Could someone help me? I can continue anyway working but I’d like to understand the mistake.

Thanks

Hello.
Interesting problem :slightly_smiling:

I don’t have any certainties about the cause, but to me, the second formula looks a bit more ‘unstable’ to compute from a purely numerical point of view. I suppose that if your numerator and denominator are two big numbers (and as you have probably a lot of pixels, they are), you will loose precision in the final result, compared to the fraction done using already averaged numbers. I may be completely wrong though, but I already had some comparable issues in the past with the computation of fractions.

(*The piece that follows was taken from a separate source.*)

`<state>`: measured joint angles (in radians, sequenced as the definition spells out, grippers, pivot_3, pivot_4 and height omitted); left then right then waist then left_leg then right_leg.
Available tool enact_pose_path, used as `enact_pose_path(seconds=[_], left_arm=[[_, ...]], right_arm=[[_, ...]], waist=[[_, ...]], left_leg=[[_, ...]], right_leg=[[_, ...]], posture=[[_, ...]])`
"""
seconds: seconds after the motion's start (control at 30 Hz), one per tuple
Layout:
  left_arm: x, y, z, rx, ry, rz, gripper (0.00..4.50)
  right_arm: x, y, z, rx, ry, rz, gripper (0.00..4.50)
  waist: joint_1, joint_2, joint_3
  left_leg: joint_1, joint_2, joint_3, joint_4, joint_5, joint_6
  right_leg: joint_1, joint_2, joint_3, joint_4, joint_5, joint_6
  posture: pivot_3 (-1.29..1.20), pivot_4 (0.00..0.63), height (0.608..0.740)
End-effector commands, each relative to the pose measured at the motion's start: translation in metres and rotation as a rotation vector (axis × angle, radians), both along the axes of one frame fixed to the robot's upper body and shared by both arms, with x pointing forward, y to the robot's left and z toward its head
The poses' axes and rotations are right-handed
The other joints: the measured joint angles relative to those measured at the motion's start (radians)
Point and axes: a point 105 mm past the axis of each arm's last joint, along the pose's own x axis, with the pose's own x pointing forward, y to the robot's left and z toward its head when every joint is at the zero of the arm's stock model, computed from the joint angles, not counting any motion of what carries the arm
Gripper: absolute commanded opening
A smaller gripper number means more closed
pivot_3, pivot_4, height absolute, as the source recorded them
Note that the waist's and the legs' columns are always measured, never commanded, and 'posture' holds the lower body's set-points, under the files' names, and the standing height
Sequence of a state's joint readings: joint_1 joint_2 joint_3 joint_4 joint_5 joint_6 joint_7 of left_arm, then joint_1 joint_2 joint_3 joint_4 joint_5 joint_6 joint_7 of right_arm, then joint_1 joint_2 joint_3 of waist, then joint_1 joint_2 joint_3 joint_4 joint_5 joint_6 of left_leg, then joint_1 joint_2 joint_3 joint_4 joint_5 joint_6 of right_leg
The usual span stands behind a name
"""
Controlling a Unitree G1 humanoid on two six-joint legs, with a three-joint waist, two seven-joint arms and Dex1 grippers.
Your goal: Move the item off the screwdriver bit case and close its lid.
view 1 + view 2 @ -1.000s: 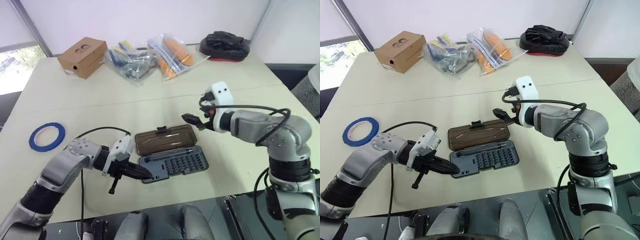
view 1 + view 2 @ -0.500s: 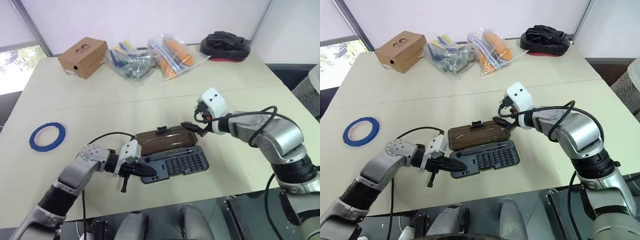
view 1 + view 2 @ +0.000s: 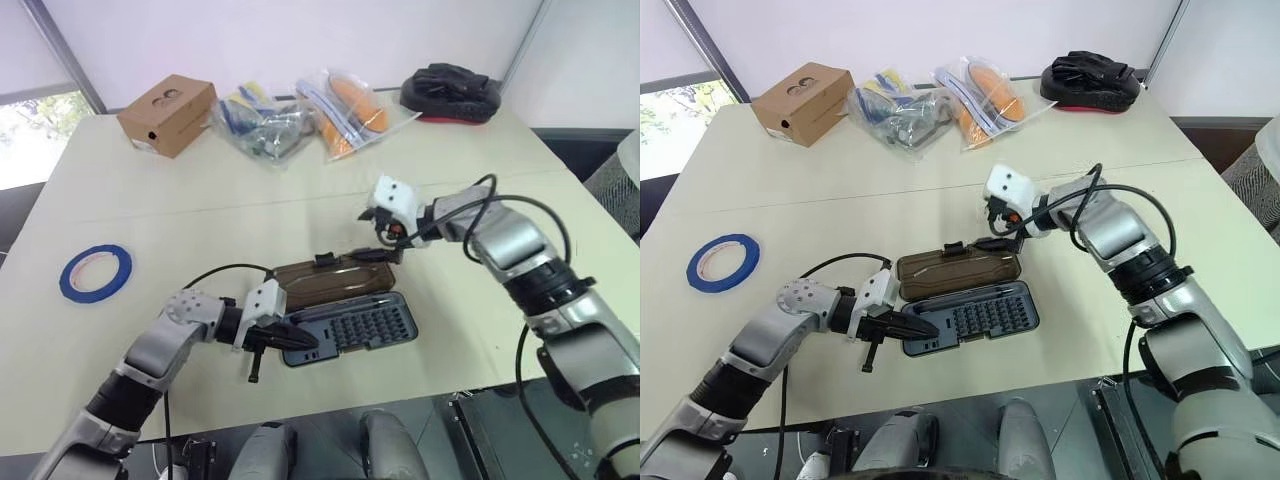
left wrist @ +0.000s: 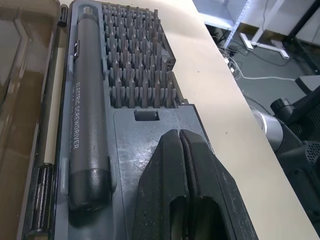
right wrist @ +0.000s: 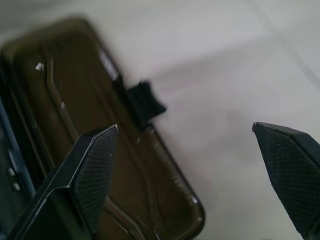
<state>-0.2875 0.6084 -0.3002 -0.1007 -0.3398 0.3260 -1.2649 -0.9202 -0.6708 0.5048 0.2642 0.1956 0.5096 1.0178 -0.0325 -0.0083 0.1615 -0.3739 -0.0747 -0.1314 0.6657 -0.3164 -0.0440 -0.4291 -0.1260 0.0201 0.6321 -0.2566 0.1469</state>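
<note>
The screwdriver bit case [image 3: 352,328] lies open near the table's front, its grey-blue tray full of bits [image 4: 135,75] beside a grey screwdriver [image 4: 87,115]. Its smoky brown lid [image 3: 330,278] lies flat behind the tray, black latch [image 5: 145,102] on the far edge. My left gripper [image 3: 303,346] is shut, empty, its tips resting on the tray's left end [image 4: 150,130]. Just above the lid's far right edge, beside the latch, my right gripper [image 3: 372,254] hangs open, one of its fingers [image 5: 95,165] over the lid. The item, a blue tape roll [image 3: 95,273], lies on the table far left, apart from the case.
A brown cardboard box [image 3: 165,113], several clear plastic bags [image 3: 300,120] and a black padded object [image 3: 450,90] line the table's far side. The table's front edge [image 3: 400,395] runs close below the case.
My right gripper has swung left and down with its wrist rolling, from right of the case to the lid's far edge. The left gripper slid a little onto the tray's left end, then stayed still.
</note>
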Motion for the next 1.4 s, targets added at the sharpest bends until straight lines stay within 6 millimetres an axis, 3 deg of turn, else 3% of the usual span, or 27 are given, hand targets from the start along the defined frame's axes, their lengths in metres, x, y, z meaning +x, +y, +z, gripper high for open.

Also, just in case you could be interested by this. I use to compute my linear regressions using the command -solve that computes the least square solution to a linear system.
The idea is to build the system [X,1].[a;b] = [Y], where X and Y are the column vectors composed of the values of images X and Y you want to match, and [a;b] the vector of the coefficients you are looking for.
This small piece of code compute a and b for two input images [0] = X and [1] = Y such that ||Y - (a.X + b)||^2 is minimum:

linear_reg : 
 --l -y 1,100%,1,1,1 -a[0,-1] x -r 100%,{min(h,10000)} -solve. [-2] -k. a={[0]} b={[1]} -rm -endl  # Get vector [a,b]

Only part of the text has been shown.